WHAT IS EXPECTED:
Please give back the listing below in full. Change nothing.

>>>

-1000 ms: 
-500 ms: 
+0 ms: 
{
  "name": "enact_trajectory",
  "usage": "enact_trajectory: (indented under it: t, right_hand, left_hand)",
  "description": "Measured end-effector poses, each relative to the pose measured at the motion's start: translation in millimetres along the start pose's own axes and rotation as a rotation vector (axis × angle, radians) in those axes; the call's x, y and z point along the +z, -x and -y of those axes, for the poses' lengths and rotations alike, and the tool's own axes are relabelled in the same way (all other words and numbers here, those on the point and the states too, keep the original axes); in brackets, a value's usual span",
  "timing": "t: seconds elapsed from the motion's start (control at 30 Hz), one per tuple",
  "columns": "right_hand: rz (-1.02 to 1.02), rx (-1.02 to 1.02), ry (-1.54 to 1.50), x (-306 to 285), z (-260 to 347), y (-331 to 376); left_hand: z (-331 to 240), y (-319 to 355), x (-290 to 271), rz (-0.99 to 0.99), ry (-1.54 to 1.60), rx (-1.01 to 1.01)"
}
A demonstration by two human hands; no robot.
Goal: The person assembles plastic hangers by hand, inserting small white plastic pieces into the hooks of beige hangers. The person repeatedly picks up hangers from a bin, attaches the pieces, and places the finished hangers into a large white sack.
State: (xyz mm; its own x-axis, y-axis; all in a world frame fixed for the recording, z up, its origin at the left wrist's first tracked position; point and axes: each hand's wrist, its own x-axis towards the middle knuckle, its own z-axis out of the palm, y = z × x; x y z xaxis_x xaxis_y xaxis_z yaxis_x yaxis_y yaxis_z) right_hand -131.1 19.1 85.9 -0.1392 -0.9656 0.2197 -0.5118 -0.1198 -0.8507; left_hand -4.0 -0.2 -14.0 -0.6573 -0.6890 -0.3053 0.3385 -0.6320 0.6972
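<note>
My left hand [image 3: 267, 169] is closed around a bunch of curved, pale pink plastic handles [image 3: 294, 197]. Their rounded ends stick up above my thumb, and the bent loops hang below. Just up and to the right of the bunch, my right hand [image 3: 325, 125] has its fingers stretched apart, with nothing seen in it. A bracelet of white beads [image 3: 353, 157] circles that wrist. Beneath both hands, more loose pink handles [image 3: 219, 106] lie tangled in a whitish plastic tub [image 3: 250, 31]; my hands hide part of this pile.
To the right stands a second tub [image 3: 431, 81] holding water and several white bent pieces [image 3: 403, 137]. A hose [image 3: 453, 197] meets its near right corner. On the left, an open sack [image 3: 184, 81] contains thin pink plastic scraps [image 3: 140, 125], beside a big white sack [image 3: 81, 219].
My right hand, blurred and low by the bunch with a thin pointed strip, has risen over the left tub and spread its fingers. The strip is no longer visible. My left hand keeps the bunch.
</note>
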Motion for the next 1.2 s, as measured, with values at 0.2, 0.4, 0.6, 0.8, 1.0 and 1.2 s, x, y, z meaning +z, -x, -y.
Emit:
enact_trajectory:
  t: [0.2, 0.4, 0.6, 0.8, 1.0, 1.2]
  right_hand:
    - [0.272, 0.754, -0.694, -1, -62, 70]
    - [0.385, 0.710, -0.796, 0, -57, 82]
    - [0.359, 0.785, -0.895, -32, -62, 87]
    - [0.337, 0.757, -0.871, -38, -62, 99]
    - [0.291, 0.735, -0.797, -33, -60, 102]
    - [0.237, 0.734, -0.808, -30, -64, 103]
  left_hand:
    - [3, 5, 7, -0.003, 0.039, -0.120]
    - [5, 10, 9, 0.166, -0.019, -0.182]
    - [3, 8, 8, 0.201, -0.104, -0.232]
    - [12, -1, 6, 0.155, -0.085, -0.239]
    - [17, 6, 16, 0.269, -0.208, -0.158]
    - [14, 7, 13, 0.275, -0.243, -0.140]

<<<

SOLUTION:
-1000 ms: 
-500 ms: 
+0 ms: 
{
  "name": "enact_trajectory",
  "usage": "enact_trajectory: (indented under it: t, right_hand, left_hand)",
  "description": "Measured end-effector poses, each relative to the pose measured at the motion's start: translation in millimetres along the start pose's own axes and rotation as a rotation vector (axis × angle, radians) in those axes; the call's x, y and z point along the +z, -x and -y of those axes, for the poses' lengths and rotations alike, and the tool's own axes are relabelled in the same way (all other words and numbers here, those on the point and the states too, keep the original axes); in brackets, a value's usual span",
  "timing": "t: seconds elapsed from the motion's start (control at 30 Hz), one per tuple",
  "columns": "right_hand: rz (-1.02 to 1.02), rx (-1.02 to 1.02), ry (-1.54 to 1.50), x (-306 to 285), z (-260 to 347), y (-331 to 376); left_hand: z (-331 to 240), y (-319 to 355), x (-290 to 271), rz (-0.99 to 0.99), ry (-1.54 to 1.60), rx (-1.01 to 1.01)"
}
A demonstration by two human hands; no robot.
Goal: The person assembles plastic hangers by hand, inserting small white plastic pieces into the hooks of beige hangers. The person repeatedly picks up hangers from a bin, attaches the pieces, and places the finished hangers into a large white sack.
State: (xyz mm; its own x-axis, y-axis; all in a world frame fixed for the recording, z up, its origin at the left wrist's first tracked position; point and axes: each hand's wrist, its own x-axis towards the middle knuckle, its own z-axis out of the palm, y = z × x; x y z xaxis_x xaxis_y xaxis_z yaxis_x yaxis_y yaxis_z) right_hand -131.1 19.1 85.9 -0.1392 -0.9656 0.2197 -0.5118 -0.1198 -0.8507; left_hand -4.0 -0.2 -14.0 -0.6573 -0.6890 -0.3053 0.3385 -0.6320 0.6972
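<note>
My left hand [image 3: 267, 169] is closed around a bunch of curved, pale pink plastic handles [image 3: 294, 197]. Their rounded ends stick up above my thumb, and the bent loops hang below. Just up and to the right of the bunch, my right hand [image 3: 325, 125] has its fingers stretched apart, with nothing seen in it. A bracelet of white beads [image 3: 353, 157] circles that wrist. Beneath both hands, more loose pink handles [image 3: 219, 106] lie tangled in a whitish plastic tub [image 3: 250, 31]; my hands hide part of this pile.
To the right stands a second tub [image 3: 431, 81] holding water and several white bent pieces [image 3: 403, 137]. A hose [image 3: 453, 197] meets its near right corner. On the left, an open sack [image 3: 184, 81] contains thin pink plastic scraps [image 3: 140, 125], beside a big white sack [image 3: 81, 219].
My right hand, blurred and low by the bunch with a thin pointed strip, has risen over the left tub and spread its fingers. The strip is no longer visible. My left hand keeps the bunch.
</note>
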Motion for the next 1.2 s, as measured, with values at 0.2, 0.4, 0.6, 0.8, 1.0 and 1.2 s, x, y, z meaning +z, -x, -y.
Emit:
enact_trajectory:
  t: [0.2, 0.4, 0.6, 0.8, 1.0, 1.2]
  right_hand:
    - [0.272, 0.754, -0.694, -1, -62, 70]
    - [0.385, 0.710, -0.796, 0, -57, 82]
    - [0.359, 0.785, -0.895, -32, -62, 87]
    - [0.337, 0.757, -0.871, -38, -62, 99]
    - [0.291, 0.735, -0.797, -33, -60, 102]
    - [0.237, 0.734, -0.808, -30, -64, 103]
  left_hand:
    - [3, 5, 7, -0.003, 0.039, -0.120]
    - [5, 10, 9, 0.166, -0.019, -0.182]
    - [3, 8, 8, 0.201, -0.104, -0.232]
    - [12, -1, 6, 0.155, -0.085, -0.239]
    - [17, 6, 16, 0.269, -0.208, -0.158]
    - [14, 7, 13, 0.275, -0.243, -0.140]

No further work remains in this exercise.